WHAT TO WORK ON: Apart from the pictures, write out all the records exactly.

RECORDS SUPPLIED:
--
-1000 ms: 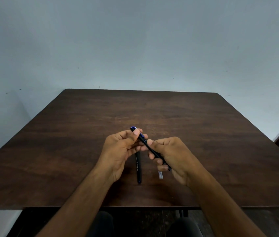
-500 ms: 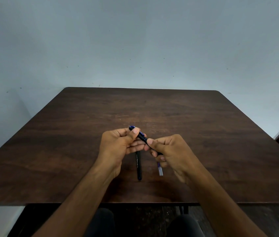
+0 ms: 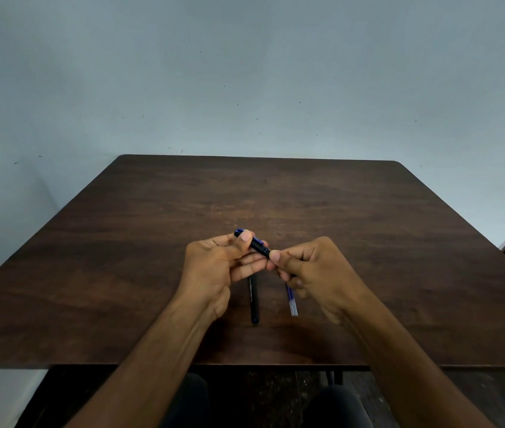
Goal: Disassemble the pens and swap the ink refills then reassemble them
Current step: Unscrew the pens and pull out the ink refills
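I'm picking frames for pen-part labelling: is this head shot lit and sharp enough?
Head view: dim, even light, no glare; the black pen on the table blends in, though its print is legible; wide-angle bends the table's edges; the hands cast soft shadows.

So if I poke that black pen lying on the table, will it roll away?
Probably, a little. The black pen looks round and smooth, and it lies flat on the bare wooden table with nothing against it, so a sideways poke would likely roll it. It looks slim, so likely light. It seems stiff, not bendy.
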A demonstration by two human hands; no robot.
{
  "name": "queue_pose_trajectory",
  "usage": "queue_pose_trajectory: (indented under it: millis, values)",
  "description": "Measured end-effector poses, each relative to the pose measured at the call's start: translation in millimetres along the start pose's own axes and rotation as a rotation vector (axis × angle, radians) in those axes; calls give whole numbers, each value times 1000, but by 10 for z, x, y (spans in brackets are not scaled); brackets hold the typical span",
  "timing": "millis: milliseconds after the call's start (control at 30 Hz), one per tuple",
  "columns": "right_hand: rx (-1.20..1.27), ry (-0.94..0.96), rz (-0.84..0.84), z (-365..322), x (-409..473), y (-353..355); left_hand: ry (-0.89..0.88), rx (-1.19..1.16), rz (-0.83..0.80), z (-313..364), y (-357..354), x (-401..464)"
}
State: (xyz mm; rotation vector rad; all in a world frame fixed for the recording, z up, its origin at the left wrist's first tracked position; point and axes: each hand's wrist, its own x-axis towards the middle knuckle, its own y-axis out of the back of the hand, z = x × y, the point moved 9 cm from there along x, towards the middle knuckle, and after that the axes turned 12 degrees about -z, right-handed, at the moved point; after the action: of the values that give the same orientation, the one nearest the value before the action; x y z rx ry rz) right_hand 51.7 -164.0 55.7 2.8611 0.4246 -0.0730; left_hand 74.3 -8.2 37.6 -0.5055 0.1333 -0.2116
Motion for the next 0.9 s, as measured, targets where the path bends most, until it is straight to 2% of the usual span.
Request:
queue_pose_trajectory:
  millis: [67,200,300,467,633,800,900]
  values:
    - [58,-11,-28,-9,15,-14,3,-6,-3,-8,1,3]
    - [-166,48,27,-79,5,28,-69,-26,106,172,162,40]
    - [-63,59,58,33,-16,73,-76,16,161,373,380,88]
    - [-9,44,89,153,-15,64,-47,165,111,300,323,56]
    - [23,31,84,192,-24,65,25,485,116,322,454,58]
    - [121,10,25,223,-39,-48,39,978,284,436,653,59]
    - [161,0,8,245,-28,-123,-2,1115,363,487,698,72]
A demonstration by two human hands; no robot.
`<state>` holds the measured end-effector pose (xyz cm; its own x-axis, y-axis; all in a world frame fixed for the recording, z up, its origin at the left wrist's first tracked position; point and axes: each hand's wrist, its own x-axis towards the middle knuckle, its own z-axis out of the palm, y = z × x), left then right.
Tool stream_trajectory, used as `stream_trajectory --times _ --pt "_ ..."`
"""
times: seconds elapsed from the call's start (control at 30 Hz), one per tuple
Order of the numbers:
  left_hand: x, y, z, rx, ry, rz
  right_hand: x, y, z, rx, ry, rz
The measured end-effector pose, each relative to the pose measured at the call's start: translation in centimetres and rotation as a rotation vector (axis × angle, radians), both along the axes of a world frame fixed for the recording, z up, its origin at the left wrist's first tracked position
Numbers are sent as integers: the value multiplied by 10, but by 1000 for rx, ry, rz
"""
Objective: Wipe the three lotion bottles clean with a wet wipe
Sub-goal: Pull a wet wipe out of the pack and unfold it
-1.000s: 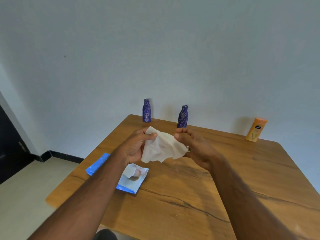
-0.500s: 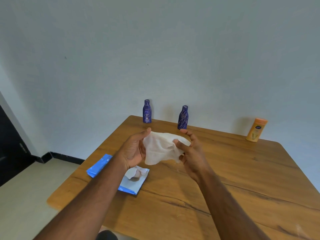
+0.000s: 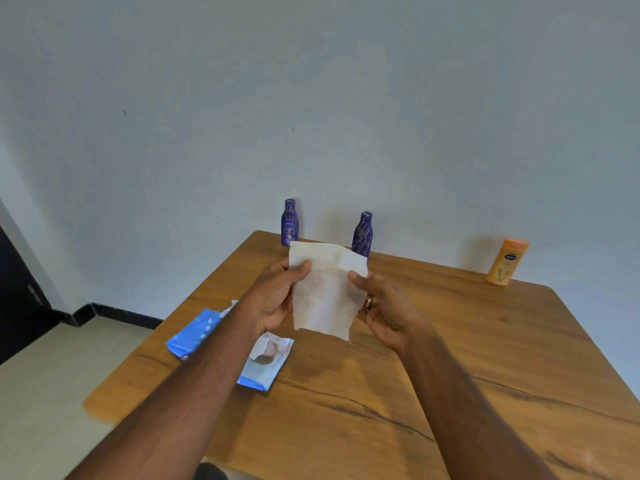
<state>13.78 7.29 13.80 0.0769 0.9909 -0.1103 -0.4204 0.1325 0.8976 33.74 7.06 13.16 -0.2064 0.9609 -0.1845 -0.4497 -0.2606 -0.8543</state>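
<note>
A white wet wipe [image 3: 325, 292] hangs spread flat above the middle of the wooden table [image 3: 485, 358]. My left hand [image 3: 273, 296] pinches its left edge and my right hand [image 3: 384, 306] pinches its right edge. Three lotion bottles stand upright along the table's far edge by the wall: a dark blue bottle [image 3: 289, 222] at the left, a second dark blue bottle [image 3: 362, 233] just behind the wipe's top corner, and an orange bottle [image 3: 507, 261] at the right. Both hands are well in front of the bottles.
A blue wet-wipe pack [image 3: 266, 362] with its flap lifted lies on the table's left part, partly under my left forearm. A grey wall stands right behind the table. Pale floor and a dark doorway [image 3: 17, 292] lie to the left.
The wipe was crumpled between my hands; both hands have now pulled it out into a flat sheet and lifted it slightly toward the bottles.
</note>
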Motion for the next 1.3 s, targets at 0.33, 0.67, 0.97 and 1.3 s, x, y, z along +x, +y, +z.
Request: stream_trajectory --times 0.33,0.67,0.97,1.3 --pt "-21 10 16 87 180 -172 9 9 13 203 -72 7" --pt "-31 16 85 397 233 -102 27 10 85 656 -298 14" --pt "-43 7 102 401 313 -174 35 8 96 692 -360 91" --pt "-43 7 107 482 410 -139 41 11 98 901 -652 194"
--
ANSWER BOX:
-1000 ms: 
-500 ms: 
+0 ms: 
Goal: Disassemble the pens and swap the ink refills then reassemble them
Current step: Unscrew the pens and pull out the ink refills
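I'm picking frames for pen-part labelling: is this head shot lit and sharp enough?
Head view: dim, even light, no glare; the black pen on the table blends in, though its print is legible; wide-angle bends the table's edges; the hands cast soft shadows.

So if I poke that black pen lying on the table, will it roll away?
Probably, a little. The black pen looks round and smooth, and it lies flat on the bare wooden table with nothing against it, so a sideways poke would likely roll it. It looks slim, so likely light. It seems stiff, not bendy.
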A demonstration by two human hands; no robot.
{
  "name": "queue_pose_trajectory",
  "usage": "queue_pose_trajectory: (indented under it: millis, values)",
  "description": "Measured end-effector poses, each relative to the pose measured at the call's start: translation in millimetres along the start pose's own axes and rotation as a rotation vector (axis × angle, radians) in those axes; calls give whole numbers, each value times 1000, but by 10 for z, x, y (spans in brackets are not scaled); brackets hold the typical span",
  "timing": "millis: milliseconds after the call's start (control at 30 Hz), one per tuple",
  "columns": "right_hand: rx (-1.20..1.27), ry (-0.94..0.96), rz (-0.84..0.84), z (-365..322), x (-409..473), y (-353..355); left_hand: ry (-0.89..0.88), rx (-1.19..1.16), rz (-0.83..0.80), z (-313..364), y (-357..354), x (-401..464)"
}
State: (xyz mm; rotation vector rad; all in a world frame fixed for the recording, z up, its origin at the left wrist's first tracked position; point and axes: each hand's wrist, its own x-axis towards the middle knuckle, its own y-axis out of the back of the hand, z = x × y, the point moved 9 cm from there along x, towards the middle knuckle, and after that the axes turned 12 degrees about -z, right-handed, at the moved point; after the action: of the values that give the same orientation, the one nearest the value before the action; x y z rx ry rz) right_hand 51.7 -164.0 55.7 2.8611 0.4246 -0.0730; left_hand 74.3 -8.2 37.6 -0.5055 0.1333 -0.2116
Motion for the next 0.9 s, as measured, targets where the path bends most, until it is straight to 2% of the usual span.
Request:
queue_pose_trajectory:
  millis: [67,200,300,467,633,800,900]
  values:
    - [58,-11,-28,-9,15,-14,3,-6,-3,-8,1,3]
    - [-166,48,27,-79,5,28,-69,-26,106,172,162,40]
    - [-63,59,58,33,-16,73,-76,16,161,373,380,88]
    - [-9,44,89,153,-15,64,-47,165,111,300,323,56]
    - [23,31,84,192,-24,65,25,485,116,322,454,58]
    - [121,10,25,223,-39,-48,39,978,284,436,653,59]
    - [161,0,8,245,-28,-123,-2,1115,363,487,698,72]
A demonstration by two human hands; no robot.
`<state>` holds the measured end-effector pose (xyz cm; its own x-axis, y-axis; all in a world frame fixed for the recording, z up, its origin at the left wrist's first tracked position; point and axes: each hand's wrist, its own x-axis towards the middle knuckle, its own z-axis out of the palm, y = z × x), left then right.
Tool stream_trajectory, used as `stream_trajectory --times _ --pt "_ ..."`
"""
times: seconds elapsed from the call's start (control at 30 Hz), one per tuple
Order of the numbers:
  left_hand: x, y, z, rx, ry, rz
  right_hand: x, y, z, rx, ry, rz
The measured end-effector pose, each relative to the pose measured at the call's start: translation in centimetres and rotation as a rotation vector (axis × angle, radians), both along the axes of a world frame fixed for the recording, z up, its origin at the left wrist's first tracked position
Numbers are sent as integers: the value multiplied by 10, but by 1000 for rx, ry, rz
"""
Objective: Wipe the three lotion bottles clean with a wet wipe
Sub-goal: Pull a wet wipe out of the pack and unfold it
-1.000s: 
-0.500s: 
+0.000s: 
<state>13.78 7.29 13.80 0.0769 0.9909 -0.1103 -0.4204 0.1325 0.8976 33.74 7.06 13.16 -0.2064 0.9609 -0.1845 -0.4497 -0.2606 -0.8543</state>
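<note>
A white wet wipe [image 3: 325, 292] hangs spread flat above the middle of the wooden table [image 3: 485, 358]. My left hand [image 3: 273, 296] pinches its left edge and my right hand [image 3: 384, 306] pinches its right edge. Three lotion bottles stand upright along the table's far edge by the wall: a dark blue bottle [image 3: 289, 222] at the left, a second dark blue bottle [image 3: 362, 233] just behind the wipe's top corner, and an orange bottle [image 3: 507, 261] at the right. Both hands are well in front of the bottles.
A blue wet-wipe pack [image 3: 266, 362] with its flap lifted lies on the table's left part, partly under my left forearm. A grey wall stands right behind the table. Pale floor and a dark doorway [image 3: 17, 292] lie to the left.
The wipe was crumpled between my hands; both hands have now pulled it out into a flat sheet and lifted it slightly toward the bottles.
</note>
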Motion for the next 1.3 s, targets at 0.33, 0.67, 0.97 and 1.3 s, x, y, z along +x, +y, +z.
Request: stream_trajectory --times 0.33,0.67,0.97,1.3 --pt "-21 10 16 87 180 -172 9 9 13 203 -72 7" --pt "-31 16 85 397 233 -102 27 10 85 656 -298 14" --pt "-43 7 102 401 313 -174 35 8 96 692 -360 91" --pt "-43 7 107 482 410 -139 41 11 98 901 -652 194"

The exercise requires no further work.